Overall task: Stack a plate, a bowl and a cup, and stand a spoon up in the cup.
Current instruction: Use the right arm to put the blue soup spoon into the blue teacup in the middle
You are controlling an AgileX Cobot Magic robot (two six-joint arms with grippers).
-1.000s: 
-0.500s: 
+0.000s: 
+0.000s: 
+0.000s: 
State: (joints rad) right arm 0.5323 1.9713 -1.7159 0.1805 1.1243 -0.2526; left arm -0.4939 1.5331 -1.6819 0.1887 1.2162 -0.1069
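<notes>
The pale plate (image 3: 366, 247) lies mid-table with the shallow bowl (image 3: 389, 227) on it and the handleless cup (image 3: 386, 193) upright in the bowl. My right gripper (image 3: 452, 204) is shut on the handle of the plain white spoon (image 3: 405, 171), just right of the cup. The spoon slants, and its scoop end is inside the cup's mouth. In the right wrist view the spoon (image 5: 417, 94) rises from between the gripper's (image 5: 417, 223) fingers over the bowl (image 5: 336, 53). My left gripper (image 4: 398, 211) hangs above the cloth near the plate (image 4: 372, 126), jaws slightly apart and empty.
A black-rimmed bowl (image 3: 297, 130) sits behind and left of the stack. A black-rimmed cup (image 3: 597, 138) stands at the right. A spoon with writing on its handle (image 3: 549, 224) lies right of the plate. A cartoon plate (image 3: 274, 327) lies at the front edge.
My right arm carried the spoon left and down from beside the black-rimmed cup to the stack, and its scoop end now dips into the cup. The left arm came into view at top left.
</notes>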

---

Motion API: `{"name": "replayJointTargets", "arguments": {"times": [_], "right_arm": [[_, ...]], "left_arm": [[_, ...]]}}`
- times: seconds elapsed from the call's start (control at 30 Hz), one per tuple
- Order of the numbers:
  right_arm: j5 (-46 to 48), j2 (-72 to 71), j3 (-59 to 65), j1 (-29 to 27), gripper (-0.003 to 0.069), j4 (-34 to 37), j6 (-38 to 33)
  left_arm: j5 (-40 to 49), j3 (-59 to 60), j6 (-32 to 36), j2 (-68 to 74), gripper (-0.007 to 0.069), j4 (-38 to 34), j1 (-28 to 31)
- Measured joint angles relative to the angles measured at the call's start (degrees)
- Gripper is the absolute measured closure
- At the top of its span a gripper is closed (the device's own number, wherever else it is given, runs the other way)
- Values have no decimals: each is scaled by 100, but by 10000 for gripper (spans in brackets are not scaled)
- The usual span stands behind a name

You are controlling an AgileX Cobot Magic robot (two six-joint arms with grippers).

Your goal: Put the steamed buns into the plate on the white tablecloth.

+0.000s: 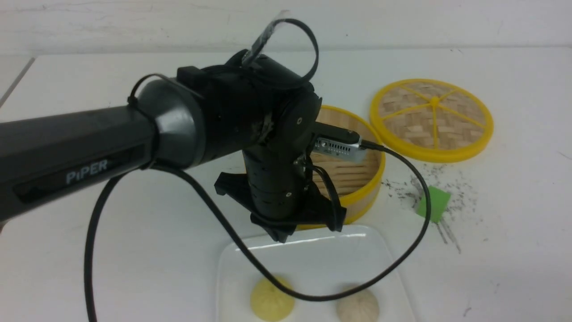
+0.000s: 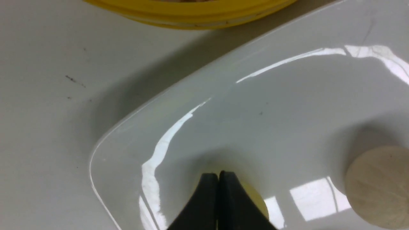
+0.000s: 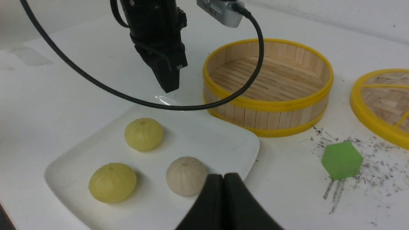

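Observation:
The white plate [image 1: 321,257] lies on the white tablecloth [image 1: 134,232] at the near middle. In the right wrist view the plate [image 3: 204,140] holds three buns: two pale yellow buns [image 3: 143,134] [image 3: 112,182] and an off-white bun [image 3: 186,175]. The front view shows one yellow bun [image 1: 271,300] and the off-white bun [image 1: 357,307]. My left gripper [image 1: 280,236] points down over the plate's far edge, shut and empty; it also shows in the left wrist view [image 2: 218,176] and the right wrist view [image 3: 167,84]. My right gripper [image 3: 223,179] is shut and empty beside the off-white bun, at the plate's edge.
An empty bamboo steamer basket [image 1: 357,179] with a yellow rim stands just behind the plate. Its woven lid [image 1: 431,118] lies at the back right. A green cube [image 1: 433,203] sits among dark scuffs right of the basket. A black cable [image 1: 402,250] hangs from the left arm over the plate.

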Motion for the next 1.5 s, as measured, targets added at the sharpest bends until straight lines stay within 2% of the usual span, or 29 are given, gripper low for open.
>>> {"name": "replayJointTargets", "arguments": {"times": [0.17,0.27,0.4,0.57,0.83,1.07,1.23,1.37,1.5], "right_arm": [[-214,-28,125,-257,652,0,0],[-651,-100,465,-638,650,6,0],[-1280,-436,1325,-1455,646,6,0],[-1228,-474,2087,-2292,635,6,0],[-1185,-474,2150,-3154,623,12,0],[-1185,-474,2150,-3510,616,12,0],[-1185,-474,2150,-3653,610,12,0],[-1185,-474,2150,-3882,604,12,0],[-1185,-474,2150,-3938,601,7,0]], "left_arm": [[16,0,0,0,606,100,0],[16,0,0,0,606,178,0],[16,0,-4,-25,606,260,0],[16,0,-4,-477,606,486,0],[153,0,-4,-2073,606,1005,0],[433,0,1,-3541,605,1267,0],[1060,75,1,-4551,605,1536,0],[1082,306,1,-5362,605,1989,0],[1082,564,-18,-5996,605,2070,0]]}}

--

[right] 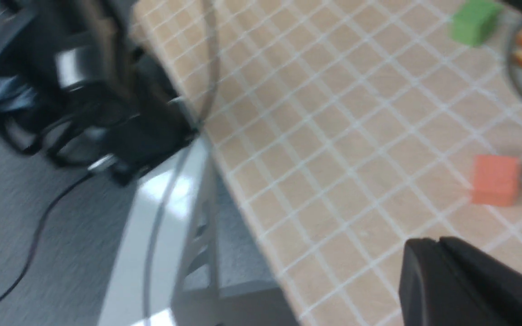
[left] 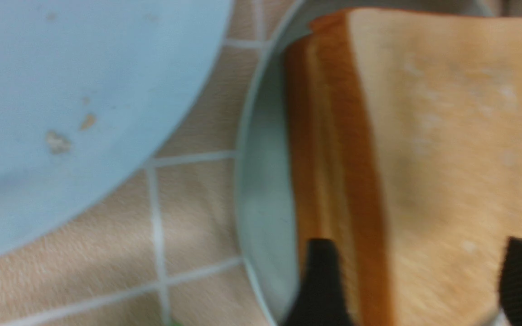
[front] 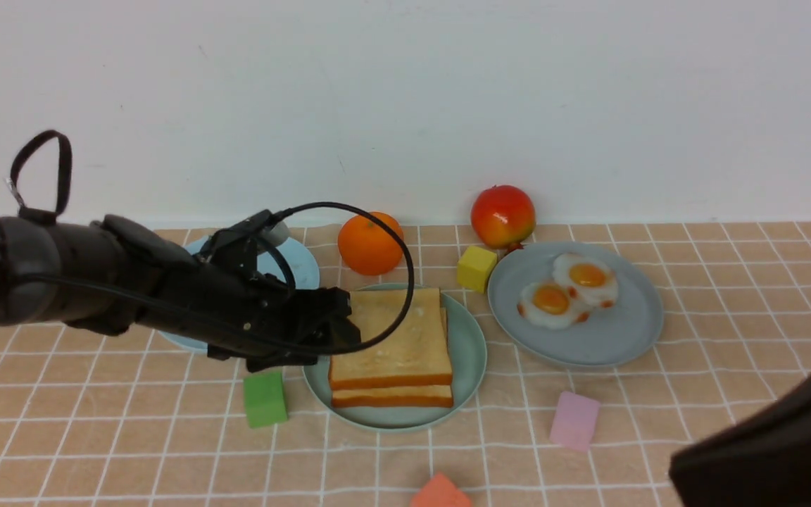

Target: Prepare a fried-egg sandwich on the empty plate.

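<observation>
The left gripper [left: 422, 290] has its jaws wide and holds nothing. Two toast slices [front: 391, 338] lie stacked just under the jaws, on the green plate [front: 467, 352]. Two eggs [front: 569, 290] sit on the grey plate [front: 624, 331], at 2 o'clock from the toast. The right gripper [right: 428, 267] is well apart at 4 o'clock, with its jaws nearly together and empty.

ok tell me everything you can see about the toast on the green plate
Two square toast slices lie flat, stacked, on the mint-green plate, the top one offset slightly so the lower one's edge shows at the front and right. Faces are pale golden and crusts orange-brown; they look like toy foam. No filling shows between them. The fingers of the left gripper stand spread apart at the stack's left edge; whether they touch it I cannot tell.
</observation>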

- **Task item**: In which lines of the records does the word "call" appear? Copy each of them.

- **Response to the task**:
- times: seconds elapsed from the call's start (control at 30 Hz), one per tuple
- Measured joint angles relative to the angles measured at the call's start (degrees)

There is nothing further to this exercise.